Big News: I recently reinstated my membership at the gym.
I mean correlation does not equal causation, but coincidence? …yes.
I wish I could run outside but something about the hard pavement gets my knee all cranky-like. I feel like everyone says they have a “knee issue”…come to think of it my whole family has knee problems. Like, it’s becoming clear to me that my ancestors weren’t the ones cunningly outrunning the saber tooth tigers. They were the ones hiding in the bushes gorging themselves on tree nuts until the stampede had passed.
Welcome summer humidity. It took my five minutes just to pull my skinny jeans over my sticky legs this morning, my hair looks like Marge Simpson’s, and the only consolation on my 1 hour and 15 minute long traffic-infested commute home from work (4.8 miles in total, mind you) is that there is a big bowl of cold pad thai waiting in my refrigerator. Leftovers; you get me, you really, really get me.
This dish is a healthy spin on a favorite Thai classic of mine, with crunchy spiralized zucchini and carrots in place of rice noodles. If you have never thought about getting a spiralizer, they’re cheap, and FUN. The “zoodles” are doused in a thick, creamy, rich, peanut buttery tamari ginger coconut sauce. Oh, and I threw in a bunch of thai chilis so you know that bad boy is spicy AF. Toss cilantro, green onions, peanuts, and sauteed shitake mushrooms into the bowl and holy moly. Too. Good.
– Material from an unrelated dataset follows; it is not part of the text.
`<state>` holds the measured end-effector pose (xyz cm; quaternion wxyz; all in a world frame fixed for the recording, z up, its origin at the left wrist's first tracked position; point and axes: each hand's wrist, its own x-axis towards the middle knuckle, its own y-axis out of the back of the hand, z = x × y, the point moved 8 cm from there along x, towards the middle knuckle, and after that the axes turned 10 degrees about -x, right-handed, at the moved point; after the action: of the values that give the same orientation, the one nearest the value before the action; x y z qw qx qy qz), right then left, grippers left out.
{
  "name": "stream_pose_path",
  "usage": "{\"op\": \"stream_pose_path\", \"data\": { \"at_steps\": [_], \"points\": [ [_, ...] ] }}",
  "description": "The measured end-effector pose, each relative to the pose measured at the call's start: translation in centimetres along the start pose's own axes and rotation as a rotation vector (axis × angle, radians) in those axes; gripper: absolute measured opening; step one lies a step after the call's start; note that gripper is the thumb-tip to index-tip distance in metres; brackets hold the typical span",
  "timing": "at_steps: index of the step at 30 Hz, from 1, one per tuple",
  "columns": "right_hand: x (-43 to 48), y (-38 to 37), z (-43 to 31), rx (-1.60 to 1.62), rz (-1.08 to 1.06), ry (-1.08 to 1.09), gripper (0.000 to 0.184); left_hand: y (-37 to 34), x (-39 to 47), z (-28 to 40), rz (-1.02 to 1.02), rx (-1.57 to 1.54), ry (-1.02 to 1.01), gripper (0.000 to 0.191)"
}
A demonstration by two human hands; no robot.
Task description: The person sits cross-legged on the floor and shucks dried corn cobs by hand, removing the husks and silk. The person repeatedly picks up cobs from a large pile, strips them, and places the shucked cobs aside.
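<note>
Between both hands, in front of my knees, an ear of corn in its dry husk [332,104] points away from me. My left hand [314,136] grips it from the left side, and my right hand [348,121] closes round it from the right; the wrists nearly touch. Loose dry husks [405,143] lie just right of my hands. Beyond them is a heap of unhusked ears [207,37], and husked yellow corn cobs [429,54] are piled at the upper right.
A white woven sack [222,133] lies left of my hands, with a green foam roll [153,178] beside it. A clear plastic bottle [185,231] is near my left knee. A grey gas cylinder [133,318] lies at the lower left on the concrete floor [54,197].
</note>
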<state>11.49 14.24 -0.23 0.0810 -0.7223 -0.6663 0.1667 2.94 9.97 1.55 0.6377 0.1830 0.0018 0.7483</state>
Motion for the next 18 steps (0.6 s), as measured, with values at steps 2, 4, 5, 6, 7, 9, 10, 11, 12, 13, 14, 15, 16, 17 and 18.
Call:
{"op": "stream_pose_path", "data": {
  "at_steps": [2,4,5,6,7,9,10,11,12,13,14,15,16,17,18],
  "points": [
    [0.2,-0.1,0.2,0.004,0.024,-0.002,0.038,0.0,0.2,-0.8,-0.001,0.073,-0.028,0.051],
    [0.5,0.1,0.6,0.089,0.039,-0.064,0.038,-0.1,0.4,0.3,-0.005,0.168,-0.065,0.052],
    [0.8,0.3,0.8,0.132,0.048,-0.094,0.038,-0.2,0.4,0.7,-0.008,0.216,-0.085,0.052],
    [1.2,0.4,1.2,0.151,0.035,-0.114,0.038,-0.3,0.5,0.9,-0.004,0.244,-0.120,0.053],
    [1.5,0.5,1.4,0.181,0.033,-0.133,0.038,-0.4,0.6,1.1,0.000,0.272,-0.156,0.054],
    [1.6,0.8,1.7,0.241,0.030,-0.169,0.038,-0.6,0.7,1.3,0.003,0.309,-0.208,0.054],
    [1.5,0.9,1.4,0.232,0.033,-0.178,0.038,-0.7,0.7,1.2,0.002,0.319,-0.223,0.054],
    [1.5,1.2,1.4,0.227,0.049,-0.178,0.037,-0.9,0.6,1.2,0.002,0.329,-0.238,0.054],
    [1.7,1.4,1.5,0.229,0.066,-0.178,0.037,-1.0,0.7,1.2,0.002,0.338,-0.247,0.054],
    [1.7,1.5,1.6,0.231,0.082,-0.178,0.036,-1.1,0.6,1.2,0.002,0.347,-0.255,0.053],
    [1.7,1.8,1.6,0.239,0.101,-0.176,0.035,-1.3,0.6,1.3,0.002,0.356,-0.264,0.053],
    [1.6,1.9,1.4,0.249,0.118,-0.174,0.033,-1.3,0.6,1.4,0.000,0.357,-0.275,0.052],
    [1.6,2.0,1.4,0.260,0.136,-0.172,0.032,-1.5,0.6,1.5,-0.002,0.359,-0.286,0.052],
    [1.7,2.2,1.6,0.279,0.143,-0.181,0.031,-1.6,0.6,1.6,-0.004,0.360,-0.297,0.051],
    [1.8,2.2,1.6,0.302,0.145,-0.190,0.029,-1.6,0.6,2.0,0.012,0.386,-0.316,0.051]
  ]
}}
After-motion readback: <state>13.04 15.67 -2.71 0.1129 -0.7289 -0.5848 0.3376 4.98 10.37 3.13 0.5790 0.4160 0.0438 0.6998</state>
Eat the rainbow. #lovewins
Rainbow Pad Thai with Spicy Peanut Sauce
NOTE***Don’t be scared by the long list of ingredients, once you have them….the dish seriously comes together in a snap. You also don’t have to add every garnish I suggest, although all the different components make it interesting and more authentic, feel free to omit if your wallet is looking at you like WTF.
For the sauce:
- 1/2 cup smooth peanut butter
- 1/2 cup low-sodium tamari (or soy sauce)
- 3/4 cup water
- 1/2 cup coconut milk
- 1 tsp peanut oil (veg oil works too)
- 4 cloves garlic, minced
- 2-4 thai chilis, minced finely (or 1 serrano….use 1 or 2 thai chilis if not into HOT heat, 4 is more my flava)
- 1 T fresh ginger, minced or grated
- 1 T chili garlic sauce (find it in the ethnic section of the market)
- 1 tsp black pepper
- juice of 1 lime
- 1 T tamarind paste (this adds a little sweetness…find it in an asian market or maybe the ethnic section of the market)
For noodles and garnish:
- 2 raw green zucchini
- 1 raw yellow zucchini
- 2 carrots
- 1/4 head of purple cabbage
- 1 red bell pepper
- 3 cups edamame, shelled (I used frozen)
- handful of peanuts (for garnish)
- 1/2 cup cilantro, chopped
- 1/2 cup mung bean sprouts
- 1/2 cup green onions, minced
- sesame seeds (for sprinkling)
- 2 limes, cut into quarter wedges
- 2 cups shitake mushrooms (I left stems on but you’re technically just supposed to use the caps. Whatever forever)
- 1 tsp peanut oil (veg oil works too)
- salt and pepper to taste
- Begin to make the sauce by heating a medium saucepan over medium heat. Heat the peanut oil (1 tsp) in the pan and add the garlic. Saute for 3 to 5 minutes, until softened and starting to brown slightly. Add the minced thai chili and the ginger and cook for another minute. Turn down to low.
- Add in the remaining ingredients from the sauce list, stirring frequently, until sauce begins to thicken and bubble slightly (about 7-10 minutes). Do not let it boil! Turn off heat and set aside.
- In a small skillet, heat the remaining 1 tsp of oil over medium heat. Add in the shitake mushrooms, sprinkle with salt and pepper, and saute for about 4-5 minutes…until shrooms get a little nice and tender-like. Set aside in a separate bowl.
- For the oodles of noodles, if you’ve got a spiralizer…simply spiralize the crap out of the zucchinis and carrots. We’re on the hunt for perfect ribbons, but this is not always the case when your spiralizer costs $21.99. Do the best you can. If you are void of this tool, you can grate these veggies or if you’re lacking a spiralizer but have all the time in the world, julienne them.
- Chop purple cabbage finely into thin slices and dice the bell pepper. Toss all “zoodles” in a large bowl. Cook edamame according to package (usually takes just a few minutes of boiling or steaming) and then toss into the mixture.
- Give the sauce a whisk and then stir it into the bowl, mixing thoroughly.
- When serving, add to each individual bowl: a couple mushrooms, 1 small slice of lime, a shake of peanuts, a sprinkle of cilantro, green onion, bean sprouts, and finally….sesame seeds. Yas.